● **Requirement**:
Nothing in the data is to be left out; copy it exactly.

● **Information provided**:
>>

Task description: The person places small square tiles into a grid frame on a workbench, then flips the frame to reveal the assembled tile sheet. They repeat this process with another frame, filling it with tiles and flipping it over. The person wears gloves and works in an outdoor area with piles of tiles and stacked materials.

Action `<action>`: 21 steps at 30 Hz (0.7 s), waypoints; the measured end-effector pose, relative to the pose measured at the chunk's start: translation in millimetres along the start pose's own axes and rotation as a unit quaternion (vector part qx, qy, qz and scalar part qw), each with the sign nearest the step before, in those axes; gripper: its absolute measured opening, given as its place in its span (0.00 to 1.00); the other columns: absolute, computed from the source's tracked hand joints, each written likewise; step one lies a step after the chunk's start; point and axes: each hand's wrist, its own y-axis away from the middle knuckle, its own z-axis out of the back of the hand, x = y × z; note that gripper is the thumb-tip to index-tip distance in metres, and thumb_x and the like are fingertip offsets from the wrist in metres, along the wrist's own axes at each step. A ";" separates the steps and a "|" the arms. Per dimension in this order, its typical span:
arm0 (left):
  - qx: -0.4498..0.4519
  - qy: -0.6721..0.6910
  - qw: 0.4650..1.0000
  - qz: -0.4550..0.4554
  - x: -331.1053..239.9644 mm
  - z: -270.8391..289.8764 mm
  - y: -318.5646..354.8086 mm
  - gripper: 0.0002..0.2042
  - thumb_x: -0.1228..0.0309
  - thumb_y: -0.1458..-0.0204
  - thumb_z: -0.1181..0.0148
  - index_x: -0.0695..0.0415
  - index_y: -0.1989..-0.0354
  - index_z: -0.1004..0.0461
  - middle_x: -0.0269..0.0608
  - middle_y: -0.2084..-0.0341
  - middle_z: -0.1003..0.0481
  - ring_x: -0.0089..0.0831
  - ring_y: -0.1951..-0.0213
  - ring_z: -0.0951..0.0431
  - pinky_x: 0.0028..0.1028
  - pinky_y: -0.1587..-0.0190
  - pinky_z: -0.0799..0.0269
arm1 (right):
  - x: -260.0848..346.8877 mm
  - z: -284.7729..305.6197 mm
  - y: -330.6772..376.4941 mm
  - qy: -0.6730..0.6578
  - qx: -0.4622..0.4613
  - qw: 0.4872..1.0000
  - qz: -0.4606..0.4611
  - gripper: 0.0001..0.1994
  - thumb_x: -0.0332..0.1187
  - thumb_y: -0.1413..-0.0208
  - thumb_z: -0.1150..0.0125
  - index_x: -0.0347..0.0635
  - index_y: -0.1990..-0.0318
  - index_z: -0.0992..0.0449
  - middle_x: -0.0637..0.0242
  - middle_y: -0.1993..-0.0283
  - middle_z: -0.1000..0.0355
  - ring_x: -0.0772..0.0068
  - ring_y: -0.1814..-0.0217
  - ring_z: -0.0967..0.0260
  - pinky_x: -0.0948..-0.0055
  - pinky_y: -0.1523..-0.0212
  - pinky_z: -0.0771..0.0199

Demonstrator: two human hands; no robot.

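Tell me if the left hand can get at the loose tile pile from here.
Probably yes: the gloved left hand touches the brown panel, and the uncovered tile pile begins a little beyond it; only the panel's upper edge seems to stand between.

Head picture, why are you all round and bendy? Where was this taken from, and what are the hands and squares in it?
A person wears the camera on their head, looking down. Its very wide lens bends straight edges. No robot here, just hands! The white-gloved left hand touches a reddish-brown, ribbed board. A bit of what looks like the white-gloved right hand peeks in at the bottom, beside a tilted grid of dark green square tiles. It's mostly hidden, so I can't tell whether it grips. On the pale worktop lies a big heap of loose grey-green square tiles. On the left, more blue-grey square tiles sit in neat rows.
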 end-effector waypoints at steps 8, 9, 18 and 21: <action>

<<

● **Solution**:
Task description: The person places small square tiles into a grid frame on a workbench, then flips the frame to reveal the assembled tile sheet. They repeat this process with another frame, filling it with tiles and flipping it over. The person wears gloves and works in an outdoor area with piles of tiles and stacked materials.

Action `<action>`: 21 steps at 30 Hz (0.7 s), waypoints; the measured end-effector pose, relative to the pose measured at the chunk's start: translation in millimetres along the start pose's own axes and rotation as a unit quaternion (vector part qx, qy, qz and scalar part qw), each with the sign nearest the step before, in those axes; gripper: its absolute measured opening, given as its place in its span (0.00 to 1.00); the other columns: absolute, computed from the source's tracked hand joints, each written likewise; step one lies a step after the chunk's start; point and axes: each hand's wrist, its own y-axis away from the middle knuckle, its own z-axis out of the back of the hand, x = y × z; note that gripper is the thumb-tip to index-tip distance in metres, and thumb_x and the like are fingertip offsets from the wrist in metres, along the wrist's own axes at each step. A ";" separates the steps and a "|" the arms. Per dimension in this order, its typical span:
arm0 (left):
  - qx: -0.4498..0.4519
  - qy: -0.6721..0.6910
  - qw: 0.4650..1.0000
  - qz: -0.4550..0.4554
  - x: -331.1053..239.9644 mm
  - z: -270.8391..289.8764 mm
  - y: -318.5646..354.8086 mm
  - gripper: 0.0002..0.2042
  - thumb_x: -0.1228..0.0309
  - thumb_y: -0.1458..-0.0204
  - thumb_z: -0.1181..0.0148
  - index_x: -0.0695..0.0415
  - index_y: -0.1989..-0.0354
  - index_z: -0.1004..0.0461
  - middle_x: -0.0269..0.0608
  - middle_y: -0.2084..-0.0341
  - middle_z: -0.1003..0.0481
  - ring_x: -0.0089..0.0831
  - ring_y: -0.1951..-0.0213
  - ring_z: -0.0951..0.0431
  - pinky_x: 0.0028..0.1028
  - pinky_y: -0.1587..-0.0190
  - pinky_z: -0.0799..0.0269
arm1 (right):
  - x: -260.0848..346.8877 mm
  - z: -284.7729..305.6197 mm
  - y: -330.6772..376.4941 mm
  - qy: -0.6730..0.6578
  - qx: -0.4622..0.4613
  - qw: 0.4872..1.0000
  - qz: -0.4606..0.4611
  - gripper: 0.0001..0.1994
  - thumb_x: -0.0332..0.1187
  - thumb_y: -0.1413..-0.0208
  - thumb_z: -0.1150..0.0125
  - index_x: -0.0347..0.0635
  - index_y: -0.1990..-0.0318
  - index_z: -0.0992..0.0449
  - middle_x: -0.0637..0.0242
  - middle_y: -0.1993..-0.0283
  - middle_z: -0.1000..0.0355
  - ring_x: -0.0772..0.0068
  - ring_y: -0.1814..-0.0217
  - ring_z: -0.0967..0.0260
  - pinky_x: -0.0948..-0.0055
  - pinky_y: -0.1523..-0.0212
  - pinky_z: -0.0771..0.0199

Demonstrator: two human hands; no robot.

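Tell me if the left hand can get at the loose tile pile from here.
Probably yes: the gloved left hand touches the brown panel, and the uncovered tile pile begins a little beyond it; only the panel's upper edge seems to stand between.

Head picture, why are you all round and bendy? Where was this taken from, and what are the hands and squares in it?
A person wears the camera on their head, looking down. Its very wide lens bends straight edges. No robot here, just hands! The white-gloved left hand touches a reddish-brown, ribbed board. A bit of what looks like the white-gloved right hand peeks in at the bottom, beside a tilted grid of dark green square tiles. It's mostly hidden, so I can't tell whether it grips. On the pale worktop lies a big heap of loose grey-green square tiles. On the left, more blue-grey square tiles sit in neat rows.
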 end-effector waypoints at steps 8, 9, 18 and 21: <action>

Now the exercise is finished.